If you have any questions concerning this matter, please contact me at (620) 364-4084, or Mr. Kevin Moles at (620) 364-4126.

Very truly yours, Terry J. Garrett TJG/rlt

Attachment:

Response to Request for Additional Information Regarding 10 CFR 50.55a Requests 12R-37 and 12R-38 cc:

J. N. Donohew (NRC), w/a W. B. Jones (NRC), w/a B. S. Mallett (NRC), w/a Senior Resident Inspector (NRC), w/a

Attachment to ET 06-0034 Page 1 of 13 Response to Request for Additional Information (RAI) Regarding 10 CFR 50.55a (Relief)

Requests 12R-37 and 12R-38 The following are questions on the relief requests (RRs) submitted in the application dated March 2, 2006 (ET 06-0011), followed by the Wolf Creek Nuclear Operating Corporation (WCNOC) response to each question:

1. Questions for RR 12R-37:

(1)

Provide and discuss the results of previous ultrasonic testing (UT) inspections performed on the 12 safe-end welds listed in the tables in the RR. Also identify the area of coverage and the type of transducers used in the examinations.

WCNOC Response:

The below table lists the results and area of coverage of the previous UT exams performed on the subject welds at the end Interval 1.

Weld No.

Results Coverage RV-302-121-A NI 100%

RV-302-121-B NRI 100%

RV-302-121-C NRI 100%

RV-302-121-D NI 100%

BB-01-F102 NI 100%

BB-01-F202 NRI 100%

BB-01-F302 NRI 100%

BB-01-F402 NI 100%

BB-01-F103 NI 100%

BB-01-F203 NI 100%

BB-01-F303 NI 100%

BB-01-F403 NI 100%

NI = No indications NRI = No recordable indications The following transducers were used in the exams OL, 70L, 37L, 45L listed in the table above:

It should be noted that the above coverage and results were obtained utilizing a prescriptive based procedure versus the performance based procedure as required by Appendix VIII for the Interval 2 examinations.

(2)

Describe the extent and locations of the observed surface irregularities and provide explanation with the assistance of sketches to show that the observed surface irregularities will only affect the detection of axial flaws. Also, discuss what measures you have taken to ensure that the surface condition of the weldment will provide a reliable eddy current examination.

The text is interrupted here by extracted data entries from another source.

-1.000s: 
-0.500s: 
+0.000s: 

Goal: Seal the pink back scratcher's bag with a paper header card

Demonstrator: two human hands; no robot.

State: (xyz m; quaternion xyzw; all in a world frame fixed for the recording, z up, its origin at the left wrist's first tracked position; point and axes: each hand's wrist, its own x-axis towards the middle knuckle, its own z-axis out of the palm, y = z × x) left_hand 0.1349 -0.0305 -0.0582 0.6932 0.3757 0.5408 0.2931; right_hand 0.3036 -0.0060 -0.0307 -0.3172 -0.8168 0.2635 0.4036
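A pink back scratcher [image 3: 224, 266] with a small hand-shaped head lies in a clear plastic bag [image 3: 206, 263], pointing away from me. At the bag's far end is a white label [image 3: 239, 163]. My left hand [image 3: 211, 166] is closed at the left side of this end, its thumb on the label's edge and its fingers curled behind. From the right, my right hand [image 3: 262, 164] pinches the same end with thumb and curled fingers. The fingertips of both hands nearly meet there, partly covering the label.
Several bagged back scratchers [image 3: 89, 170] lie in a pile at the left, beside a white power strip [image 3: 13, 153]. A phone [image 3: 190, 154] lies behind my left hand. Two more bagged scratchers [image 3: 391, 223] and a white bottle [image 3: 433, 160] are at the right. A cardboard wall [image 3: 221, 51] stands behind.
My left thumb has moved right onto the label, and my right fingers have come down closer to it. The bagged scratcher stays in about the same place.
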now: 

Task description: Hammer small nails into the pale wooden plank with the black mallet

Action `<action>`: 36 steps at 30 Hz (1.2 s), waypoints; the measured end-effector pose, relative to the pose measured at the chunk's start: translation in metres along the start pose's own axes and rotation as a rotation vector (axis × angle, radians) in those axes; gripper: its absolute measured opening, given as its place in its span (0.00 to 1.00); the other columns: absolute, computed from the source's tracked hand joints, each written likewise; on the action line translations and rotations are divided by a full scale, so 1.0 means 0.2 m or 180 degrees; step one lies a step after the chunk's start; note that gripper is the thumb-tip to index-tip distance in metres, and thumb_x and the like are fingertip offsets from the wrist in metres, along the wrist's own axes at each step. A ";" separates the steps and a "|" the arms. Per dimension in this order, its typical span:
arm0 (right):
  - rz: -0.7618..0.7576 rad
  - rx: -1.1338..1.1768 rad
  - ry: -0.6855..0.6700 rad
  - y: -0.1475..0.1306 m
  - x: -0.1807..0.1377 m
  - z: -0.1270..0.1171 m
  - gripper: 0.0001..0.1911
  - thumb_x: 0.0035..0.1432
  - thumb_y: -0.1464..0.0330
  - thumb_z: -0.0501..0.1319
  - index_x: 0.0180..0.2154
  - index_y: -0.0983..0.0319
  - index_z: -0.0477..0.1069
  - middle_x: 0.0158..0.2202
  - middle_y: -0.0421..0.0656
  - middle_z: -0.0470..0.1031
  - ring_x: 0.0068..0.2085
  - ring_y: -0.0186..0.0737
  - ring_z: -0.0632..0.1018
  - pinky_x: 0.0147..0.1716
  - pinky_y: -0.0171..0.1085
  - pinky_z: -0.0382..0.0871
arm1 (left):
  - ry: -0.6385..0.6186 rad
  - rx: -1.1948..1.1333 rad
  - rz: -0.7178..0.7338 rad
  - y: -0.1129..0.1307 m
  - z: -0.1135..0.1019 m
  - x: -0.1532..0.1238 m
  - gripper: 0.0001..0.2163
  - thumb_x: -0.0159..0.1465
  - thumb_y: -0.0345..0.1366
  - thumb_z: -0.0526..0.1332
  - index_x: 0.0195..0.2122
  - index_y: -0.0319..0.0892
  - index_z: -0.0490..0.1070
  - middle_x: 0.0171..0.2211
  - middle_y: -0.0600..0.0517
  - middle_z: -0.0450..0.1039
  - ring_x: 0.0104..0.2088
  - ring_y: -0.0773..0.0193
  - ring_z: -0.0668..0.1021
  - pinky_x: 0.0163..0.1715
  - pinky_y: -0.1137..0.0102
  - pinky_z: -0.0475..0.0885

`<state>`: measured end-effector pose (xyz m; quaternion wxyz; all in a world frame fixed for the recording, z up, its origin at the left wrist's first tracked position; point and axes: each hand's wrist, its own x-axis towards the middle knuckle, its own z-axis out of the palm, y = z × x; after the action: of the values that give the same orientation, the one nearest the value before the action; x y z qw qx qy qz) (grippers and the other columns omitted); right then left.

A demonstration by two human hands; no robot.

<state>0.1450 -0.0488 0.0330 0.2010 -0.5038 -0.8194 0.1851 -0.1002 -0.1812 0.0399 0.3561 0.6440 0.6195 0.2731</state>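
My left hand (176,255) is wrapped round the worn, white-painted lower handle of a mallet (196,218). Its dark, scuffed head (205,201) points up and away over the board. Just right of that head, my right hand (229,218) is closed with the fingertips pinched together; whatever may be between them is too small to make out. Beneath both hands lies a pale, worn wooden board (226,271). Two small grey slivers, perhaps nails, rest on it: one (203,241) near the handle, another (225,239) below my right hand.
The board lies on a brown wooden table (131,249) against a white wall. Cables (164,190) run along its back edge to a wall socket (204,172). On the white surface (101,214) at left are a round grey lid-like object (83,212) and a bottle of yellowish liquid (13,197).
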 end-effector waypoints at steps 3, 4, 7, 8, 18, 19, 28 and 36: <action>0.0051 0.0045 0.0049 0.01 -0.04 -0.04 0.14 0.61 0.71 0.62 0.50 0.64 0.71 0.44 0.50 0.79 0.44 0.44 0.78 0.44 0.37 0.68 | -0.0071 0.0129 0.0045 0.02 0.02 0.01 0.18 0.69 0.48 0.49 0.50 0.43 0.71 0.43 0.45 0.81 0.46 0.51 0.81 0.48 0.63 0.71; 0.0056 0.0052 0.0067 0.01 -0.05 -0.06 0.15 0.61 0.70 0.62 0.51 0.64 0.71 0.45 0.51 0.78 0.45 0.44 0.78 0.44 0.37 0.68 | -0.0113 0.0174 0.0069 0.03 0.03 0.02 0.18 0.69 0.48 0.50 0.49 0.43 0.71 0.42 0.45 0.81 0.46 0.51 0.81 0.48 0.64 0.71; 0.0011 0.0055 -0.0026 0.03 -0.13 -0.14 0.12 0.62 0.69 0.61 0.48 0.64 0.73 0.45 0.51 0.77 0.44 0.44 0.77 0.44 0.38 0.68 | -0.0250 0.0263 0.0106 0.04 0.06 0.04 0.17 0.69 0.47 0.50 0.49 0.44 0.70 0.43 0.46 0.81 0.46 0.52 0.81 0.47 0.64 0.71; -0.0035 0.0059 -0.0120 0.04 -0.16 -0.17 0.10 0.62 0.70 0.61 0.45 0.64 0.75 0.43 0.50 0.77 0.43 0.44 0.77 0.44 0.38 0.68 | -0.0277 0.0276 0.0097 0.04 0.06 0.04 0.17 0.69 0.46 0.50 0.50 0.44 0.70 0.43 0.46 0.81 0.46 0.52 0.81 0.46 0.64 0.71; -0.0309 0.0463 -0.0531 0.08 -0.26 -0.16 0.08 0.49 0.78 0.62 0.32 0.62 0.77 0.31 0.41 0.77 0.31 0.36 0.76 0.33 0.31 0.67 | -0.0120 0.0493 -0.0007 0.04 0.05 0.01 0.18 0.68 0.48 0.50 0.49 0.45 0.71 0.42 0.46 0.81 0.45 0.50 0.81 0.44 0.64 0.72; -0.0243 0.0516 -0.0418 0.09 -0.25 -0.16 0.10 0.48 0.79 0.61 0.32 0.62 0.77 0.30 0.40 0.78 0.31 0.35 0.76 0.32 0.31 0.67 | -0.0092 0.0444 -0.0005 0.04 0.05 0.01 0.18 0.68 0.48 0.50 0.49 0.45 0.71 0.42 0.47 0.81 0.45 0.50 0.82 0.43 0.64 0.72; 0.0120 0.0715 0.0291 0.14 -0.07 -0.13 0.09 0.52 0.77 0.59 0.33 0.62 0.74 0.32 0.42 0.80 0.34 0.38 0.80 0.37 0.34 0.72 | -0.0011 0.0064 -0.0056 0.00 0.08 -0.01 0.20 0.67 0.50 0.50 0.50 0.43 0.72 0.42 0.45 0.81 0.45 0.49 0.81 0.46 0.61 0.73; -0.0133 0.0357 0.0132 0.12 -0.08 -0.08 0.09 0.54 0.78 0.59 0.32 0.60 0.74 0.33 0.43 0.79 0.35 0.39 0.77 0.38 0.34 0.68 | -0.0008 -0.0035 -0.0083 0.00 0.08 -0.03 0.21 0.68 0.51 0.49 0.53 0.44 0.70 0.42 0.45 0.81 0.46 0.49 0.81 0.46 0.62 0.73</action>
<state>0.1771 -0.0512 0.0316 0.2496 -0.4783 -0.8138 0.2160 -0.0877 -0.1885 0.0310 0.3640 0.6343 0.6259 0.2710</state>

Attachment to ET 06-0034 Page 2 of 13 WCNOC Response:

The surface irregularities are located around the inside diameter of the subject welds and are the result of counterbore tapers and/or grinding of the root pass. These surface irregularities do not meet the criteria for smoothness as stated on the Performance Demonstration Qualification Summary (PDQS) for the procedure.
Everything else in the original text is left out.